Requirement: Reproduce the entries verbatim; no pictures.

Dataset items:

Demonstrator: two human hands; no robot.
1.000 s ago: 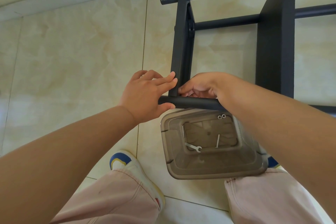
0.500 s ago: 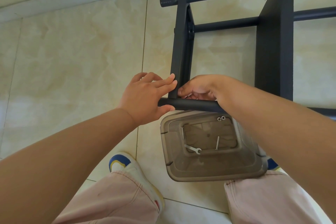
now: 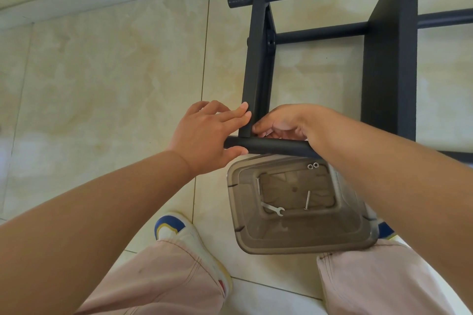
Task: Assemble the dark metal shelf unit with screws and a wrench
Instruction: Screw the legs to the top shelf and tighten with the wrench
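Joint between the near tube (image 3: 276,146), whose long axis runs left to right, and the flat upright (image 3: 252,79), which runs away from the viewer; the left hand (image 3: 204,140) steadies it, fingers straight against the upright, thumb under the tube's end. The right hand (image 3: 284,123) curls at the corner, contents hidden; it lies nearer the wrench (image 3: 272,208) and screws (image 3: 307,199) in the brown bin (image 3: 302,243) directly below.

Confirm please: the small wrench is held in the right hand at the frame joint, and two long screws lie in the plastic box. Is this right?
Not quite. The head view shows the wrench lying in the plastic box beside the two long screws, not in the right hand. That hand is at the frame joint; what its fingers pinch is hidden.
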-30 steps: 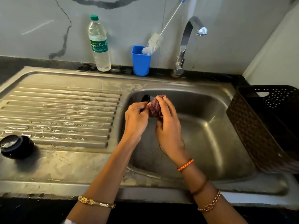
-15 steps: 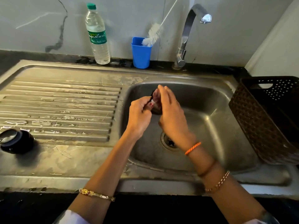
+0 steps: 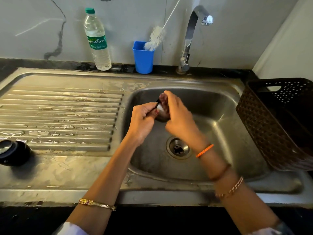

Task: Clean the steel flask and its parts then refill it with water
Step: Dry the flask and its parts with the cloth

Answer to this problem:
Demonstrator: two human hands; no robot.
1.000 s ago: 
0.500 s ago: 
now: 
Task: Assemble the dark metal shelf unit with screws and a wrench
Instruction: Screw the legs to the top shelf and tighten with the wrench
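Joint between the near tube (image 3: 276,146), whose long axis runs left to right, and the flat upright (image 3: 252,79), which runs away from the viewer; the left hand (image 3: 204,140) steadies it, fingers straight against the upright, thumb under the tube's end. The right hand (image 3: 284,123) curls at the corner, contents hidden; it lies nearer the wrench (image 3: 272,208) and screws (image 3: 307,199) in the brown bin (image 3: 302,243) directly below.

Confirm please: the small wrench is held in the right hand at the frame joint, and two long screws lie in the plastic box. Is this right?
Not quite. The head view shows the wrench lying in the plastic box beside the two long screws, not in the right hand. That hand is at the frame joint; what its fingers pinch is hidden.
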-30 steps: 
-15 steps: 
+0 steps: 

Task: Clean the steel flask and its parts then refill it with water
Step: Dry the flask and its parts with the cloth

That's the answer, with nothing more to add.